August 7, 2011
Credibility, Chutzpah And Debt

By PAUL KRUGMAN

https://www.nytimes.com/2011/08/08/opinion/credibility-chutzpah-and-debt.html?_r=1&hp=&pagewanted=print

To understand the furor over the decision by Standard & Poor’s, the rating 
agency, to downgrade U.S. government debt, you have to hold in your mind two 
seemingly (but not actually) contradictory ideas. The first is that America is 
indeed no longer the stable, reliable country it once was. The second is that 
S.& P. itself has even lower credibility; it’s the last place anyone should 
turn for judgments about our nation’s prospects.

Let’s start with S.& P.’s lack of credibility. If there’s a single word that 
best describes the rating agency’s decision to downgrade America, it’s chutzpah 
— traditionally defined by the example of the young man who kills his parents, 
then pleads for mercy because he’s an orphan.

America’s large budget deficit is, after all, primarily the result of the 
economic slump that followed the 2008 financial crisis. And S.& P., along with 
its sister rating agencies, played a major role in causing that crisis, by 
giving AAA ratings to mortgage-backed assets that have since turned into toxic 
waste.

Nor did the bad judgment stop there. Notoriously, S.& P. gave Lehman Brothers, 
whose collapse triggered a global panic, an A rating right up to the month of 
its demise. And how did the rating agency react after this A-rated firm went 
bankrupt? By issuing a report denying that it had done anything wrong.

So these people are now pronouncing on the creditworthiness of the United 
States of America?

Wait, it gets better.
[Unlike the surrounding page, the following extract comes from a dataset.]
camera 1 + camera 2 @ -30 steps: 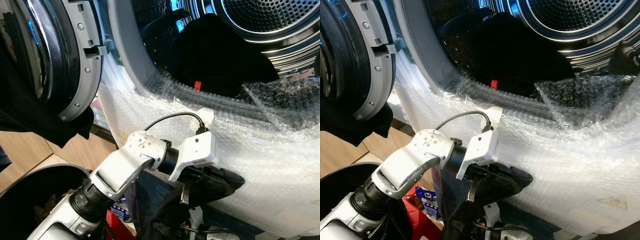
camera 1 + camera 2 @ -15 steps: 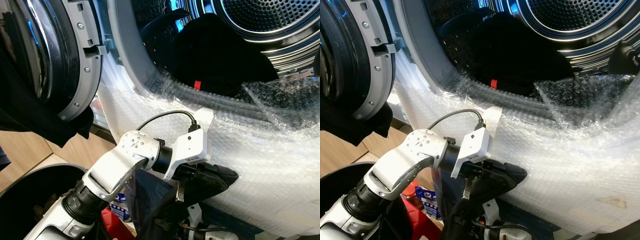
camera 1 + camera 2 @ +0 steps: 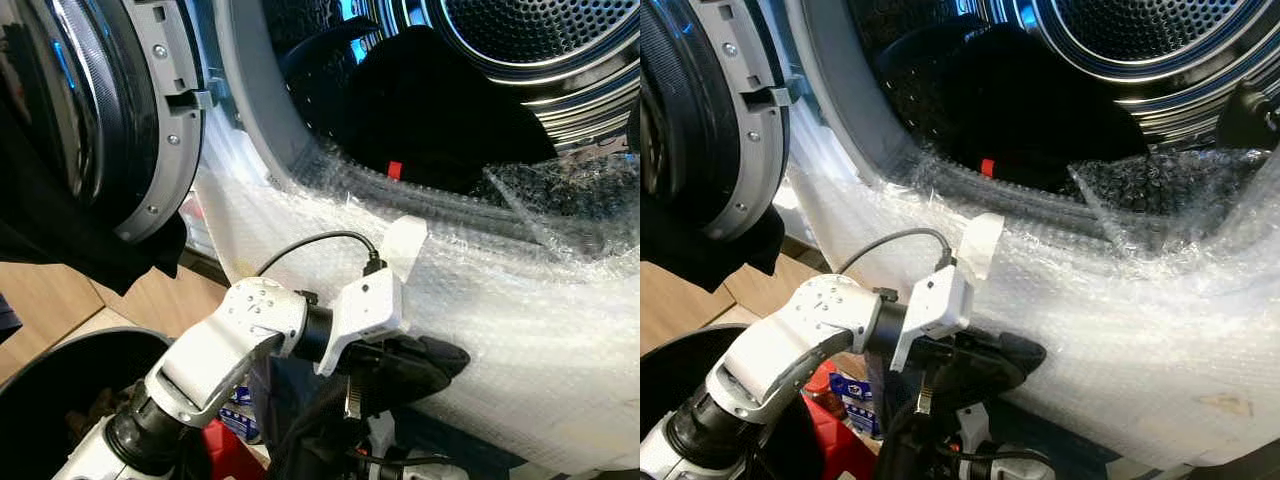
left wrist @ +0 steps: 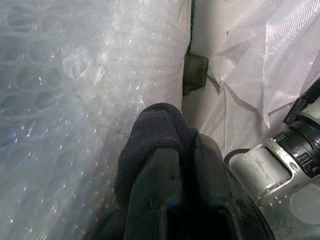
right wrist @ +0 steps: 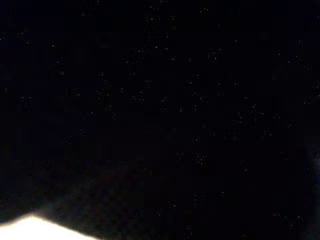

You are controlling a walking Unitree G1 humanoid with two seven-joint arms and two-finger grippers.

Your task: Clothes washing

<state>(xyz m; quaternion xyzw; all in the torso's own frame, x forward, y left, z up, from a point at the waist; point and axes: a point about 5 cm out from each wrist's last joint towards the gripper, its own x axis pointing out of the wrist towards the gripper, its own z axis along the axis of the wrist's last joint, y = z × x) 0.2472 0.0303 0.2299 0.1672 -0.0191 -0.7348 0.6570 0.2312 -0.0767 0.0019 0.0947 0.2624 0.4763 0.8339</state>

Before downgrading U.S. debt, S.& P. sent a preliminary 
draft of its press release to the U.S. Treasury. Officials there quickly 
spotted a $2 trillion error in S.& P.’s calculations. And the error was the 
kind of thing any budget expert should have gotten right. After discussion, S.& 
P. conceded that it was wrong — and downgraded America anyway, after removing 
some of the economic analysis from its report.

As I’ll explain in a minute, such budget estimates shouldn’t be given much 
weight in any case. But the episode hardly inspires confidence in S.& P.’s 
judgment.

More broadly, the rating agencies have never given us any reason to take their 
judgments about national solvency seriously. It’s true that defaulting nations 
were generally downgraded before the event. But in such cases the rating 
agencies were just following the markets, which had already turned on these 
problem debtors.

And in those rare cases where rating agencies have downgraded countries that, 
like America now, still had the confidence of investors, they have consistently 
been wrong. Consider, in particular, the case of Japan, which S.& P. downgraded 
back in 2002. Well, nine years later Japan is still able to borrow freely and 
cheaply. As of Friday, in fact, the interest rate on Japanese 10-year bonds was 
just 1 percent.

So there is no reason to take Friday’s downgrade of America seriously. These 
are the last people whose judgment we should trust.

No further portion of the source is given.